= List of parishes and parish churches in South Carolina =

The parish system in South Carolina was created by an act of the Commons House of Assembly, commonly called the Church Act, on November 30, 1706. Ten parishes were named within three existing counties (Craven, Berkeley, and Colleton). The act established the Church of England as the official, state-supported religion in the colony and designated an Anglican church to serve each parish. The act described how parishes were to be governed, modeled after the parish systems of England and Barbados. The functions of commissioner, rector, churchwarden, vestry, register, receiver, and clerk were delineated. Parishes served both a secular and ecclesiastical function. As the population of the province expanded north, east, and west of Charleston, legislation established additional parishes, often from land within an existing parish. By the American Revolution there were 24 parishes in South Carolina. The largest was St. Mark's, at 6,089 square miles when it was established in 1757, and the smallest, at 2 square miles, St. Michael's on the lower Charleston peninsula. The parish system was abolished in 1865 and replaced by districts.

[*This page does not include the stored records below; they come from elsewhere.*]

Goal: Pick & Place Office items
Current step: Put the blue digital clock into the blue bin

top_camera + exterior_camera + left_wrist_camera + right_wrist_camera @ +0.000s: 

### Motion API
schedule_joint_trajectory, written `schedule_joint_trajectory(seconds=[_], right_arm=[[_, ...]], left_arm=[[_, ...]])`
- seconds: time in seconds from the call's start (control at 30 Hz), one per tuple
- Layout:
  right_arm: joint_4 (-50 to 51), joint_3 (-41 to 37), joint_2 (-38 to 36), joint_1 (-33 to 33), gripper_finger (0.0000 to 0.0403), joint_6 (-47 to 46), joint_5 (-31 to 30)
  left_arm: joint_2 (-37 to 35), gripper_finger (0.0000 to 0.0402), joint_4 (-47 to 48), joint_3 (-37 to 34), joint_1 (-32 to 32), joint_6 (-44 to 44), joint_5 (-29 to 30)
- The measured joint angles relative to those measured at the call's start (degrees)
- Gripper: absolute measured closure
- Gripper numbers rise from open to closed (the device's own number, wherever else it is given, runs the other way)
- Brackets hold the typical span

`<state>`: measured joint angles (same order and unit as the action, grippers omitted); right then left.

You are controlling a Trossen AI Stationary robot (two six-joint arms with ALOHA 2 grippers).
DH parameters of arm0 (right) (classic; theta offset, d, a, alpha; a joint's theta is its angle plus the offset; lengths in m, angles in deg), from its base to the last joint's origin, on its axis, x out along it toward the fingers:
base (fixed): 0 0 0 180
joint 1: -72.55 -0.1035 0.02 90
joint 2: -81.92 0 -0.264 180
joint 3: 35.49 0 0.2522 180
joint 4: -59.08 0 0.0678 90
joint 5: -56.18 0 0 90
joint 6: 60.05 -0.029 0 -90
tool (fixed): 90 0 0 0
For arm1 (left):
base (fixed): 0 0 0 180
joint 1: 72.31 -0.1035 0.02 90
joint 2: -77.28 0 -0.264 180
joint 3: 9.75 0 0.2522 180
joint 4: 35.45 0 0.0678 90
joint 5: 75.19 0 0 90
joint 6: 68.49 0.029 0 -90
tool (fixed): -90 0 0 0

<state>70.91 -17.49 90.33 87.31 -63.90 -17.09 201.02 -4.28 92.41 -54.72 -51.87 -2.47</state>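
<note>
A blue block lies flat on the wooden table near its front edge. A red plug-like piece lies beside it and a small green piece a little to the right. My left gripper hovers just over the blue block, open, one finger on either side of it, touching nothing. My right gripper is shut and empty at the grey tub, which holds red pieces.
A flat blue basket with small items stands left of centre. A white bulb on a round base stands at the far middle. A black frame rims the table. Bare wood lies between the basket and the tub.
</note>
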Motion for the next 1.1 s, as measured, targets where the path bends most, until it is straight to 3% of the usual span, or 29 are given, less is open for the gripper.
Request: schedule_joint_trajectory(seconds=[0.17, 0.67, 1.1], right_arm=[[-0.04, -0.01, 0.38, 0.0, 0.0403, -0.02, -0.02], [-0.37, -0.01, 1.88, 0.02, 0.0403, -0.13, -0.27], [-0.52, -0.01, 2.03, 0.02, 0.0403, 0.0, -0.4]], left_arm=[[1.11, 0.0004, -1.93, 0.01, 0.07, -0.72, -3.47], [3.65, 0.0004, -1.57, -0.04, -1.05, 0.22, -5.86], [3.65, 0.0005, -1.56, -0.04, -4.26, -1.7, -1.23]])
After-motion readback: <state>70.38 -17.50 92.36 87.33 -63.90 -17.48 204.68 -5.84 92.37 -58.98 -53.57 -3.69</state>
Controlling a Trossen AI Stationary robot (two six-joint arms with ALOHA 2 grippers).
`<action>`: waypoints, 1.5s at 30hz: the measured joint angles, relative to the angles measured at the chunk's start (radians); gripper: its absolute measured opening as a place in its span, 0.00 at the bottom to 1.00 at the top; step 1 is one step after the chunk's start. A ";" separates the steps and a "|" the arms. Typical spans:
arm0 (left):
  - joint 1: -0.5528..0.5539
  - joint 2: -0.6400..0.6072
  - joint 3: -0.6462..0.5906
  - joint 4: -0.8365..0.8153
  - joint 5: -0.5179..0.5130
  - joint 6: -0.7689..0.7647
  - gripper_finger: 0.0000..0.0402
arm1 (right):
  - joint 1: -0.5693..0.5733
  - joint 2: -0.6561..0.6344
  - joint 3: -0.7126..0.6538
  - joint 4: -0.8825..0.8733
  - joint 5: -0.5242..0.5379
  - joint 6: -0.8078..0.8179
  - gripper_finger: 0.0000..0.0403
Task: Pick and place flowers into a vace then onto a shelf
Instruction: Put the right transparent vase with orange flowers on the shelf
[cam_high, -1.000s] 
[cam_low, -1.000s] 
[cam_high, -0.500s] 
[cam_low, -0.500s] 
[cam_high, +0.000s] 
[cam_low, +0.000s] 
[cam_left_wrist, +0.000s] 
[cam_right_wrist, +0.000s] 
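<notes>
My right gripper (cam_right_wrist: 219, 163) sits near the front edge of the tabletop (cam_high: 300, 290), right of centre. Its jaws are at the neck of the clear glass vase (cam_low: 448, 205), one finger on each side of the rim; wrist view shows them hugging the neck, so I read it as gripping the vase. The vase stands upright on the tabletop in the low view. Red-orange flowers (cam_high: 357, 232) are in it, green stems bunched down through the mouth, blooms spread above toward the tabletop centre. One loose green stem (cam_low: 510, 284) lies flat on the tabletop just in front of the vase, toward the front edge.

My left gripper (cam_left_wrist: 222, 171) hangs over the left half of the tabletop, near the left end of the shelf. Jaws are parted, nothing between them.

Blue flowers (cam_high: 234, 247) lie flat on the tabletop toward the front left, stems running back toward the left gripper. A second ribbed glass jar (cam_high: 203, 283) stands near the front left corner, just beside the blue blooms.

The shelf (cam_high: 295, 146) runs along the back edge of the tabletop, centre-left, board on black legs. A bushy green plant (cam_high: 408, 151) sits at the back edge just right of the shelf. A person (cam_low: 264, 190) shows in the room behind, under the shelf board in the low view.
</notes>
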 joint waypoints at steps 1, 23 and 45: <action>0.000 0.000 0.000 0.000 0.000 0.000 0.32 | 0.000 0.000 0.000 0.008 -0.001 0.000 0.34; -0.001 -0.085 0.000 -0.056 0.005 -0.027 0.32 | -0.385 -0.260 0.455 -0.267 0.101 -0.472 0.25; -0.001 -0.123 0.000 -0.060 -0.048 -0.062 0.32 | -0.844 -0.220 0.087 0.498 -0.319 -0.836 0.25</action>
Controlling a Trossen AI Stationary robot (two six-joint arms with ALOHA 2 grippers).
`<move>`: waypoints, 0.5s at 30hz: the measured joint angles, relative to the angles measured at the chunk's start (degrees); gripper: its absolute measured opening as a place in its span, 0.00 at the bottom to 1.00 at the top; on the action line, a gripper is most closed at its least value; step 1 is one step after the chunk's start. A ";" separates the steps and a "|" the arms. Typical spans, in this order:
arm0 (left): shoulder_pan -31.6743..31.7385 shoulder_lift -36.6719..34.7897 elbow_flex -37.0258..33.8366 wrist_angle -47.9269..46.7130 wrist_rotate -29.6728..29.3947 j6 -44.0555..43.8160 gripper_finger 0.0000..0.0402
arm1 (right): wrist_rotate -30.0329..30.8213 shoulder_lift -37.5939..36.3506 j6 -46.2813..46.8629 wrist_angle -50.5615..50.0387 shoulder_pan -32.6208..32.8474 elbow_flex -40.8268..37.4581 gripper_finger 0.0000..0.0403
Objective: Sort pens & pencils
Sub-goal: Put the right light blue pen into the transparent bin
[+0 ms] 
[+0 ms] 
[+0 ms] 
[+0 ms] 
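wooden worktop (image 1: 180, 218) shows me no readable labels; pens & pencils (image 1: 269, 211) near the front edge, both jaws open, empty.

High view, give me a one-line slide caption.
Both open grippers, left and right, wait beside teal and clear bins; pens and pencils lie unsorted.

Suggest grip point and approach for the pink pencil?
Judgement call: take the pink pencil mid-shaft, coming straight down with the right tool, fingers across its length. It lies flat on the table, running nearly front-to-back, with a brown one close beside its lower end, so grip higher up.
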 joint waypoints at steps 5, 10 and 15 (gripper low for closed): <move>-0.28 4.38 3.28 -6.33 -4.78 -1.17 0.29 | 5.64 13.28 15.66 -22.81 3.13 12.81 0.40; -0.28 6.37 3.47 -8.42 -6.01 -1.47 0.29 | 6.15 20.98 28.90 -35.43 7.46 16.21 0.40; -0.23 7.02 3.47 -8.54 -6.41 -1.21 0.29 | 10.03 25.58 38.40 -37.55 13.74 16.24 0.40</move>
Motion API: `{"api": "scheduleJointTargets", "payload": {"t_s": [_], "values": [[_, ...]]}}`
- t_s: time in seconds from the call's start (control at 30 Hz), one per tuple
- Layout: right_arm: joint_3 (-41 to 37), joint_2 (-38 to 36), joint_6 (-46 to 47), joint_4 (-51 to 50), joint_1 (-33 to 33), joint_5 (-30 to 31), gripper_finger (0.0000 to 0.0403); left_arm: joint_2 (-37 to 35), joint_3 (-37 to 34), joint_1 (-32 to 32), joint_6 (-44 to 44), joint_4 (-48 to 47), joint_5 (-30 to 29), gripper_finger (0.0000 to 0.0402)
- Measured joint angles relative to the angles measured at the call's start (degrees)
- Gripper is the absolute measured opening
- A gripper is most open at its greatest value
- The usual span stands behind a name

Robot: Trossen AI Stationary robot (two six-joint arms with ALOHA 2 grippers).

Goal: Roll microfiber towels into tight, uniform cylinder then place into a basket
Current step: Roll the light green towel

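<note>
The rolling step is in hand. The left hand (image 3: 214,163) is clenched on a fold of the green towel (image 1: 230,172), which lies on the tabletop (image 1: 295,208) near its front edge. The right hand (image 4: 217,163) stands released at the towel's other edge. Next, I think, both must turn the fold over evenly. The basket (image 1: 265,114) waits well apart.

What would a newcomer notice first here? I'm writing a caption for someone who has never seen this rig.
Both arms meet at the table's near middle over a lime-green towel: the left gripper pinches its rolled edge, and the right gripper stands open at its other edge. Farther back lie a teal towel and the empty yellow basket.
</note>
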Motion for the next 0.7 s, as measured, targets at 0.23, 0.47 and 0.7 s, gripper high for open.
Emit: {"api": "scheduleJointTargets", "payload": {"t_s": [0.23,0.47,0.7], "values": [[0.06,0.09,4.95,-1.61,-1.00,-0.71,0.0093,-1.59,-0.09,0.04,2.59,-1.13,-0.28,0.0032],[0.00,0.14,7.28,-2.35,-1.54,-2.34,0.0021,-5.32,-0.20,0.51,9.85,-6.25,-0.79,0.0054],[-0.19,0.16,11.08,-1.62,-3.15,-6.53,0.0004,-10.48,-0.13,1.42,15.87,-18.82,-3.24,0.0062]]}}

Of the colonial parish churches of South Carolina, two in Charleston merit special attention. St. Philip's Church, on the peninsula, often known as the "mother church," has the oldest congregation south of Virginia (formed 1680). Old St. Andrew's in West Ashley is the oldest surviving church building south of Virginia still used for regular services (1706). It is also the only remaining colonial cruciform church in South Carolina (expanded 1723–33). Discrepancies in church building dates, whether in books, websites, or historical markers, are not uncommon. Those provided in the table below are the most often cited.

In addition to the parish churches that were built during colonial times, chapels were created to serve parishioners who lived distant from the parish church and wanted a church closer to them. For example, Anglicans on James Island, whose parish church was St. Andrew's, formed a congregation and began worshiping as early as 1721. The Assembly enacted legislation in 1756 designating the James Island chapel a chapel of ease and required that ministers hold services at least monthly.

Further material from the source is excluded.